1.6.3.6 Asynchronous Invocations

One-way calls: One-way calls are calls that do not expect a response from the server. They are called “one-way” because they involve only a single message being sent from the client to the server. One-way calls cannot have return values or out parameters, and their delivery is best-effort (meaning that there is no guarantee that the message will be delivered).
Deferred synchronous: Deferred synchronous invocations involve making a call to a remote method and continuing to execute while the method is being executed. The client can later check for the results of the method (blocking), but the delivery is at-most-once (meaning that the message will be delivered at most one time).
True asynchronous with server callbacks: True asynchronous invocations involve making a call to a remote method and continuing to execute while the method is being executed. The server can differentiate between synchronous and asynchronous calls and can send a callback message to the client when the results of the method are available. True asynchronous invocations require messaging middleware to achieve at-most-once delivery guarantees.

1.6.4 Implementing Remote Objects

1.6.4.1 Main Distributed Object Services

Finding objects:
- Naming service: Maps names to object references
- Trading service: Allows objects to offer their services and allows clients to search for objects by constraint
Preserving object state
- Persistence service: Stores object state transparently and allows it to be loaded on demand
- Transaction service: Preserves object consistency across changes to multiple objects in a distributed, nested, or flat context
- Concurrency service: Provides locks for shared objects
- Security service: Checks the roles of principals
Grouping of objects: Collections

1.6.4.2 Portable Interceptors

Interceptors can be used to transparently add additional (context) information to calls and transport it between object request brokers (ORBs).
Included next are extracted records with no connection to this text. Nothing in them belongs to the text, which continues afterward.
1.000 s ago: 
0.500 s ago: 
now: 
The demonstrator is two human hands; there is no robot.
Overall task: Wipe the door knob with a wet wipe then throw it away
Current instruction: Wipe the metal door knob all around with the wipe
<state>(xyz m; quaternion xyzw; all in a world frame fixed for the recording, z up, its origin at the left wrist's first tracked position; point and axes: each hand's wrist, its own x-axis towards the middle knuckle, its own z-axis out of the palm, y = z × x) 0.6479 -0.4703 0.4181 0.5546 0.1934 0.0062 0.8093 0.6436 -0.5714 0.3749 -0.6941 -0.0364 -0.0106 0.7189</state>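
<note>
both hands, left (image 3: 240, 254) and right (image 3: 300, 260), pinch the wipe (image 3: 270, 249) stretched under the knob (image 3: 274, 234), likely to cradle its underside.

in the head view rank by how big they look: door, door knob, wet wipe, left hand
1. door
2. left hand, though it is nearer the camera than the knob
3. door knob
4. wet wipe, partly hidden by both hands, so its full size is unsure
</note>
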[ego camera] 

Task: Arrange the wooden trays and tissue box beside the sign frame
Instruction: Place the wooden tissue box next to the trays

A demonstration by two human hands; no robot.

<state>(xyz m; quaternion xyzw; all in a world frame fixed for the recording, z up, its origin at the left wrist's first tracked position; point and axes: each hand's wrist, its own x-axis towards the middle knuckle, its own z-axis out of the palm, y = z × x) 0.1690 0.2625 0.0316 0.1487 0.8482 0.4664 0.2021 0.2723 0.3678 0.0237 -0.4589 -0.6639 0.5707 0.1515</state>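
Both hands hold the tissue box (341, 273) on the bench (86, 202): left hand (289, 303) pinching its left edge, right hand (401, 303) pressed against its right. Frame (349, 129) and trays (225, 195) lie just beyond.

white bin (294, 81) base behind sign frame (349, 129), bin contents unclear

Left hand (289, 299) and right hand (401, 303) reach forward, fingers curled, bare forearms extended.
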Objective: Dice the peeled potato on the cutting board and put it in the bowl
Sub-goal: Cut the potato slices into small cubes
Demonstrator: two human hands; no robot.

1.6.4.3 Remote Interface Design

Respect the possibility of concurrent calls in your interface design: Avoid keeping inconsistent state across method calls.
Avoid the “half-baked object” anti-pattern: Do not perform staged initialization of an object.
Avoid using complicated or unclear orders of calls: Design the interface in a clear and straightforward manner.

1.6.4.4 Problems with Remote Objects

Interfaces: Remote object interfaces can be too granular, with many small methods that perform simple tasks. This can lead to slow performance, as each call to a remote object involves a significant amount of overhead.
No direct support for state handling on servers: Distributed object systems do not generally provide direct support for managing the state of remote objects on the server side. This can make it difficult to maintain consistent state across multiple remote objects or to persist the state of an object across different contexts.
Bad for “data schlepping” applications: Remote objects are often too expensive to use in applications that involve “data schlepping,” or the transfer of large amounts of data between the client and server. This is because each call to a remote object involves significant overhead, which can make it inefficient to transfer large amounts of data.
Cross-language calls expensive to build: Making calls between objects implemented in different programming languages can be expensive, as it often requires the use of complex marshalling and unmarshalling mechanisms to convert data between the different languages.
No security in calls: Distributed object systems do not generally provide built-in security for remote method calls, which can make it difficult to enforce security policies or protect sensitive data.
No transaction support: Distributed object systems do not generally provide built-in support for transactions, which can make it difficult to ensure the consistency of data across multiple objects in a distributed system

1.6.5 Java RMI

1.6.5.1 Java RMI Request/Reply Protocols

JRMP (Java Remote Method Protocol) is the first protocol for RMI. It has the following characteristics:

Bandwidth problems due to distributed garbage collection with short term leases and permanent reference counting.
Allows for the dynamic download of code.

RMI-IIOP (RMI over CORBA’s Internet Inter-Orb Protocol) has the following characteristics:

Uses Java Naming and Directory Interfaces (JNDI) to lookup object references and is persistent.
Requires code changes and the use of PortableRemoteObject.
Requires the generation/definition of code and IDL files for CORBA systems.
Allows for the movement of IDL files for Java Remote Object Interfaces to CORBA systems, and the generation of CORBA stubs with IDL compilers. This allows CORBA systems to call Java remote objects, or for Java systems to call into CORBA systems.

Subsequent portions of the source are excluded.